Sprint's route filters and Europe

Michael, I guess I missed this when it was originally posted, but if you
could put some attribution around it, it would be more helpful.

Sorry, I should have clarified. It's something I haulled off of an ISP
discussion list and it appears that some of RIPE's activities may be
butting heads with Sprint's route filtering policies. Specifically, RIPE
is charging a fee to ISP's to get large blocks of IP addresses to allocate
to their customers and yet these blocks are smaller than what Sprint will
route.

I intentionally left out the attribution in case the individual concerned
was simply wrong due to not having done enough research.

I was kind of hoping that someone would pipe up and say that the
operations folks and the IP registres are now working closer and
coordinating their activities. Am I dreaming?....
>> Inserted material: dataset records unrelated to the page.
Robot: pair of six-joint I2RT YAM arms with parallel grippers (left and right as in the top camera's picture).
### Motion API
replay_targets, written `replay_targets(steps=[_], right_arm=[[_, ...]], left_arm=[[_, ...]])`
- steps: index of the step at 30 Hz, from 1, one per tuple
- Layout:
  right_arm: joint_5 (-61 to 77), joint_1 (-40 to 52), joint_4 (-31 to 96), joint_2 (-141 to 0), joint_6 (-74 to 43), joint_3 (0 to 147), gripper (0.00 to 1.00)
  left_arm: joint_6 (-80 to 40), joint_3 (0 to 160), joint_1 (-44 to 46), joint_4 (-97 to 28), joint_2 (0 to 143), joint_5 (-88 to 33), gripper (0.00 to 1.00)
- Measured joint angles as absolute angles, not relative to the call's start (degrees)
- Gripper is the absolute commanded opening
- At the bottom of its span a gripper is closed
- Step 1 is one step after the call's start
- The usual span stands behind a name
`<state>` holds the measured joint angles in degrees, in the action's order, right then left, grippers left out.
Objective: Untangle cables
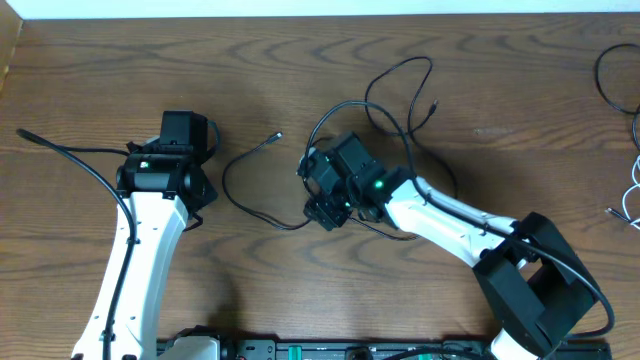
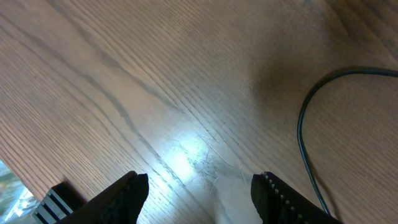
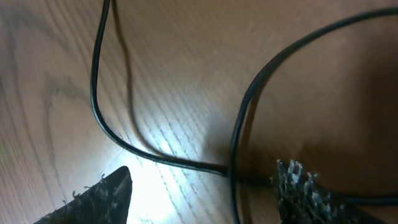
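Note:
The black cable [image 1: 228,180] lies on the wooden table. One plug end [image 1: 277,136] rests left of centre; the cord runs under my right gripper [image 1: 314,190] and loops up to a second plug [image 1: 435,103]. In the right wrist view the black cable [image 3: 161,158] crosses itself on the wood between the open fingertips [image 3: 93,199] of my right gripper [image 3: 199,193], touching neither. The white cable [image 1: 630,190] lies apart at the far right edge. My left gripper [image 2: 199,196] is open over bare wood, with the black cable [image 2: 301,124] curving to its right.
Another thin black cord [image 1: 603,75] curls at the table's top right edge. The arms' own thick black wires trail over the left arm [image 1: 70,155] and the right arm [image 1: 560,260]. The table's far edge [image 1: 320,14] runs along the top.

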<state>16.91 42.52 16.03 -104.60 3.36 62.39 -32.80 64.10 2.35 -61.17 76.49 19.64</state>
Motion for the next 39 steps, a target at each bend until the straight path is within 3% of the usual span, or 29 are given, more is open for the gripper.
replay_targets(steps=[4,10,14,15,17,25,33,39], right_arm=[[14.48,42.72,10.33,-104.62,3.38,59.68,0.59],[12.64,42.72,5.80,-108.22,3.38,59.33,0.55],[12.29,42.74,5.30,-110.28,3.46,59.16,0.29],[12.14,42.74,5.37,-110.28,3.36,59.11,0.15],[12.12,42.78,6.02,-110.28,3.42,59.11,0.02],[10.57,40.40,9.21,-108.79,1.69,59.35,0.01],[8.34,18.04,13.30,-89.45,-0.84,66.76,0.01],[7.62,6.28,11.64,-89.47,-1.08,66.76,0.01]], left_arm=[[-32.80,64.10,2.35,-61.04,76.49,19.62,0.59],[-32.82,64.10,2.35,-61.06,76.49,19.62,0.59],[-32.82,64.10,2.35,-61.04,76.49,19.59,0.59],[-32.82,64.10,2.35,-61.04,76.49,19.62,0.59],[-32.80,64.10,2.35,-61.04,76.49,19.62,0.59],[-32.82,64.10,2.35,-61.06,76.49,19.59,0.59],[-32.82,64.10,2.35,-61.04,76.49,18.59,0.59],[-32.82,64.10,2.35,-60.97,76.49,18.28,0.59]])
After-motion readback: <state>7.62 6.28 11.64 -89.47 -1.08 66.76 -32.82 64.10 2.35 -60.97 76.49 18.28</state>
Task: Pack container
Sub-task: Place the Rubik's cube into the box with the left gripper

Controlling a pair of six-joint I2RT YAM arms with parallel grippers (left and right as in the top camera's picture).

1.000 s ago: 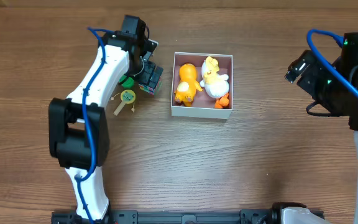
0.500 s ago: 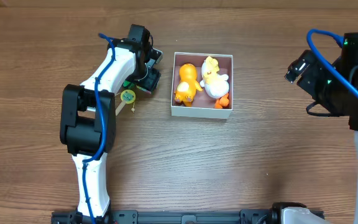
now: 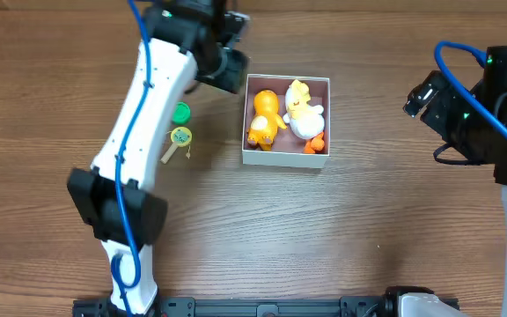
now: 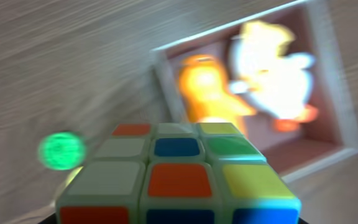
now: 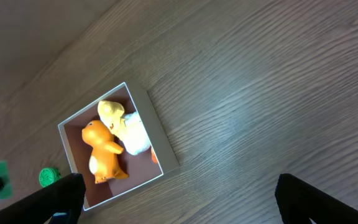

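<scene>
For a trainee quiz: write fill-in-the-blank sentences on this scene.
1. The left gripper grips a multicoloured puzzle cube; the right gripper grips ___.
2. In the square white-walled container, the toy figure beside the white toy duck is ___.
3. The round green disc lies ___ the container.
Missing: nothing; orange; outside.

left arm reaches far forward, left gripper clamped on a colour cube — right arm stays out by the right edge, right gripper with fingers spread wide.
</scene>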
Michael Dillon ISP & Internet Consulting
Memra Software Inc. Fax: +1-604-546-3049
http://www.memra.com E-mail: michael@memra.com

Michael Dillon <michael@memra.com> writes:

  >
  > ... appears that some of RIPE's activities may be
  > butting heads with Sprint's route filtering policies.

As I have said in this forum before the address allocation policies RIPE
uses are in line with IANA's policies, RFC1466 and the current draft of
RFC1466's successor. The policies are published and regularly discussed
with ISPs in the appropriate fora such as RIPE meetings, NANOG, IETF etc.

The current policy is that the size of the *first* allocation to any new
local registry (ISP) is /19. Of course we will *place* such allocation
such that the possibility for future aggregation is maximised.

These policies are not subject to change based on routing policies set
by a single ISP or a small number of ISPs. Otherwise a single ISP would
in fact be setting the policies. Of course rough consenus among ISPs is
an entirely different matter; however this is not apparent on the
prefix length filtering issue.

  > Specifically, RIPE
  > is charging a fee to ISP's to get large blocks of IP addresses to allocate
  > to their customers

We charge *everyone* for registration services. That is how it should
be. There is no reason why governments (read: taxpayers) should be
footing the bill.

  > and yet these blocks are smaller than what Sprint will
  > route.

*used to be* smaller. At NANOG Sprint announced that their filters will
be /19. This should be implemented "in the next couple of weeks". Also
most of the RIPE NCC's allocations are out of 193/8 and 194/8 which were
never filtered by Sprint.

  > I was kind of hoping that someone would pipe up and say that the
  > operations folks and the IP registres are now working closer and
  > coordinating their activities. Am I dreaming?....

We are working quite closely together indeed.
But sometimes there is no rough consensus.

Daniel
RIPE NCC Manager

  > Specifically, RIPE
  > is charging a fee to ISP's to get large blocks of IP addresses to allocate
  > to their customers

We charge *everyone* for registration services. That is how it should
be. There is no reason why governments (read: taxpayers) should be
footing the bill.

No quarrel with that, but the folks who pay those high fees kind of
expected that they were guaranteed to work on the global Internet. As you
pointed out, there really *IS* some co-operation between registries and
NSP's and the filtering isue really *IS* becoming more sane, i.e.
co-ordinated with registry activities. This is good news.

We are working quite closely together indeed.
But sometimes there is no rough consensus.

As long as the lines of communication are kept open rough consensus
usually finds a way to form itself even if not in the way people might
have first imagined it would form.

I started this thread because a European ISP could not find out from
either Sprint or his own upstream NSP or RIPE, why were these routes being
blocked and what could he do to unblock them. This points out to me that
there may still be some room for improvement in opening up avanues of
communication.

Thank you.

Michael Dillon ISP & Internet Consulting
Memra Software Inc. Fax: +1-604-546-3049
http://www.memra.com E-mail: michael@memra.com

Michael Dillon <michael@memra.com> writes:

  >
  > No quarrel with that, but the folks who pay those high fees kind of
  > expected that they were guaranteed to work on the global Internet.

Our documentation clearly tells them that this may be a wrong expectation
and also tells them where to complain. Now if people would read
documentation the world would be a better place .... ;-(

  > I started this thread because a European ISP could not find out from
  > either Sprint or his own upstream NSP or RIPE, why were these routes being
  > blocked and what could he do to unblock them.

I am quite sure we point everyone with routing problems in the direction
of the ISP concerned. I realise that some find this not too helpful,
but what else can we do?

  > This points out to me that
  > there may still be some room for improvement in opening up avanues of
  > communication.

Concrete suggestions are always welcome.